Thanks a lot. This way of viewing things helps.
Recently I delved into Cobweb.jl - where they have a function h
that can be used with appended dot notation - with out-of-the-box intellisense (e.g. h.div
, h.p
- etc.).
I am not saying that I am the only guy who managed to review ALL of Julia’s documentation (I certainly didn’t).
But from what I read, I never encountered the following possibility (and I am very pleased by this finding).
Now this might be something naive and not a big deal for most of the experienced Julia programmers - but for me, it was an aha moment, especially because I could do this on a function.
function myh(a)
"you called myh using property with value $a"
end
Base.getproperty(::typeof(myh), tag::Symbol) = myh(string(tag))
Base.propertynames(::typeof(myh)) = [:x, :y, :z]
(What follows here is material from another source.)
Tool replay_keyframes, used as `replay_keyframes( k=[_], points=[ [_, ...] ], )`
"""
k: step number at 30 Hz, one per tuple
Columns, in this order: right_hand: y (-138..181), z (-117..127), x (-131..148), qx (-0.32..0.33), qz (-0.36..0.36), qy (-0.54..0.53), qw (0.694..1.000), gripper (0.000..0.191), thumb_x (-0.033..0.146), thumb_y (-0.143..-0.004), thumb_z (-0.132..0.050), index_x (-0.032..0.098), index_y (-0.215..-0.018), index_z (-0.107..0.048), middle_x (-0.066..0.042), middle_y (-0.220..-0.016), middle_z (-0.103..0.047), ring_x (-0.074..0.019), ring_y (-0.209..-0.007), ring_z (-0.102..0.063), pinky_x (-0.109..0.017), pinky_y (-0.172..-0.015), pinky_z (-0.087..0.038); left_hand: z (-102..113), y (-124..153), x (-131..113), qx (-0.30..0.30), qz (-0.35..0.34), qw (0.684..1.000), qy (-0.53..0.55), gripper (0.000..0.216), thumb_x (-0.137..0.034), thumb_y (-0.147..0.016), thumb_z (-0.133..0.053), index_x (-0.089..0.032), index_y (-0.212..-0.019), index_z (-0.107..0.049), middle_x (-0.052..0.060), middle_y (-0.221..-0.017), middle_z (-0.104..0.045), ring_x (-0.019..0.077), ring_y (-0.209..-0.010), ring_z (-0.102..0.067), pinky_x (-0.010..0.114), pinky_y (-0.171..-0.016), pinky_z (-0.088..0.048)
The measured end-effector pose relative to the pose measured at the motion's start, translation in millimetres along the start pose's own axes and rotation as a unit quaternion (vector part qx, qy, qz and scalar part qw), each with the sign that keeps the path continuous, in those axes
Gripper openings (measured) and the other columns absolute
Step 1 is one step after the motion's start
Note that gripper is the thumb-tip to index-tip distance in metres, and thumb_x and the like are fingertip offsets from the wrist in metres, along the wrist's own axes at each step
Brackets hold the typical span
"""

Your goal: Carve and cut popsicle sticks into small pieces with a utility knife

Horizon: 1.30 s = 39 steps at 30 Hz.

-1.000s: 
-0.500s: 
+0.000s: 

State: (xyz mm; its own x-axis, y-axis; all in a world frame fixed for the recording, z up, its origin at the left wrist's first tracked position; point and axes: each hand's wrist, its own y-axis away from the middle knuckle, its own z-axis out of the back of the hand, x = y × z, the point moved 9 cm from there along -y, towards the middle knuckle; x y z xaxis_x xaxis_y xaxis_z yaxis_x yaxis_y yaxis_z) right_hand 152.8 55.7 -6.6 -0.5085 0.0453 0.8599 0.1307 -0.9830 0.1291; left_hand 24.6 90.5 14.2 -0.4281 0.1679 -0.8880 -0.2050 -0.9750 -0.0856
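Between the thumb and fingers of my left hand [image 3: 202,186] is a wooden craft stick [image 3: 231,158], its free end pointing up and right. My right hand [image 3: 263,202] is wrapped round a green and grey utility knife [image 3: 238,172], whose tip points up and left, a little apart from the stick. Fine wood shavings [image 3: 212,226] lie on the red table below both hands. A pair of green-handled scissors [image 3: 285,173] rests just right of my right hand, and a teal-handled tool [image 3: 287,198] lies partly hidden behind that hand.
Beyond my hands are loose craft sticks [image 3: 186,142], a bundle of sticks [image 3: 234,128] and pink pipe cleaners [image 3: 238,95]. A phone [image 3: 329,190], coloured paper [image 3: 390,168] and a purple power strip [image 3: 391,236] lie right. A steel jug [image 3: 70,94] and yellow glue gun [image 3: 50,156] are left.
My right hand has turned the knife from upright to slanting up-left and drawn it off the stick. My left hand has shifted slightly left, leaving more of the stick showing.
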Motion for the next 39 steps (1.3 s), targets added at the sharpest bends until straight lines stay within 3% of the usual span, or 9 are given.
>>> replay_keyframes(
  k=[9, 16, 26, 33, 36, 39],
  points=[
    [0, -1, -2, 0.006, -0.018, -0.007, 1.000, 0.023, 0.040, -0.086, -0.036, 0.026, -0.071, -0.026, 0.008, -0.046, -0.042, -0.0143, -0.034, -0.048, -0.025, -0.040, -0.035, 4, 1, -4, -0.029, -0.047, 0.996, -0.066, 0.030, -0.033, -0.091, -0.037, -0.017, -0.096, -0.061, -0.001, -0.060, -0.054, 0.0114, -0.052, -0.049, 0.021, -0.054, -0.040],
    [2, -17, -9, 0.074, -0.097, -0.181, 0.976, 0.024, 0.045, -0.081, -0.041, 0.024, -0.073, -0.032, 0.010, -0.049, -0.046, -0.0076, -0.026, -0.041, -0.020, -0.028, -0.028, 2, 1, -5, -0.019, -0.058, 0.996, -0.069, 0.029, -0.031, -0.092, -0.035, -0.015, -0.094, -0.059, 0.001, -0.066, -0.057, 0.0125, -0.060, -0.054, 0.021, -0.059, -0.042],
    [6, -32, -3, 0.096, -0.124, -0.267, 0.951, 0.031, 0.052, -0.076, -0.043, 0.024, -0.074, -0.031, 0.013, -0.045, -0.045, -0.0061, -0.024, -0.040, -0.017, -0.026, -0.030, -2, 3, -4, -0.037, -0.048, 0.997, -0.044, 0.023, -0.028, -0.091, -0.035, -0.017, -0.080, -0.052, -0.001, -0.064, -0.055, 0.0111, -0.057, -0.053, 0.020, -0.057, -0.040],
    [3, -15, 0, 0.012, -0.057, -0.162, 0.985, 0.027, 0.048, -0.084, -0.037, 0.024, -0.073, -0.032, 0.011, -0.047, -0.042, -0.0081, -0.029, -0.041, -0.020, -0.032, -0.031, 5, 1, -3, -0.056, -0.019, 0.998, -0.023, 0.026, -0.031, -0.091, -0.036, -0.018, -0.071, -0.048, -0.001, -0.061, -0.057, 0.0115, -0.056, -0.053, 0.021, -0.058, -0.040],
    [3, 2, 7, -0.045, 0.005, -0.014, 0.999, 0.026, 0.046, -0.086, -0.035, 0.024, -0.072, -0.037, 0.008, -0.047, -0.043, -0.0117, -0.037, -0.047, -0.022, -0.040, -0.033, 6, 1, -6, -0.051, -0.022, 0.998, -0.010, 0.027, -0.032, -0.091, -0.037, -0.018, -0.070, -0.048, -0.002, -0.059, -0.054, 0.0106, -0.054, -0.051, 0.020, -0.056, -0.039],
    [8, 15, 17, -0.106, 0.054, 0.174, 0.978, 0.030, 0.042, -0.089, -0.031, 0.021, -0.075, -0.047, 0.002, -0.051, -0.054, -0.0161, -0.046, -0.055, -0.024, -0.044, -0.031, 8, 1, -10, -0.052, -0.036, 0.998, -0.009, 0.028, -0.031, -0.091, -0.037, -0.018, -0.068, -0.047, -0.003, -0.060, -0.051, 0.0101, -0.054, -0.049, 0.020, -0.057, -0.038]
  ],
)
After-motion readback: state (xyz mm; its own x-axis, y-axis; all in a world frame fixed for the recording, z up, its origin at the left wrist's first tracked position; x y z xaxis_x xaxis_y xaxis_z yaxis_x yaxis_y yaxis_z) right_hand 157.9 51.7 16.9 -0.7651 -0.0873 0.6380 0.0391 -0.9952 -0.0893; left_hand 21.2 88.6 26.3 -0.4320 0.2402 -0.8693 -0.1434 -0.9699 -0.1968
myh.z # outputs: "you called myh using property with value z"
And now I can have intellisense for my myh
function (e.g. myh.x
, myh.y
).
While we have this documentation for propertynames, it wasn’t clear to me that the above feat was even possible - somewhat that doesn’t follow from the documentation (or maybe there is another relevant material that I missed).
Now, when the “unknown unknown” became “known known,” it is somehow easy to look back and give the explanation: this is the power of multiple dispatch at work. But my brain wasn’t able to travel the other way around: and this confirms what you said (these kinds of solutions have a better chance to present themselves when actually trying to achieve/solve something).
Anyway - thanks for your time and explanations.
I’ll keep up the exciting activity of reading source code - I never thought it might be so rewarding.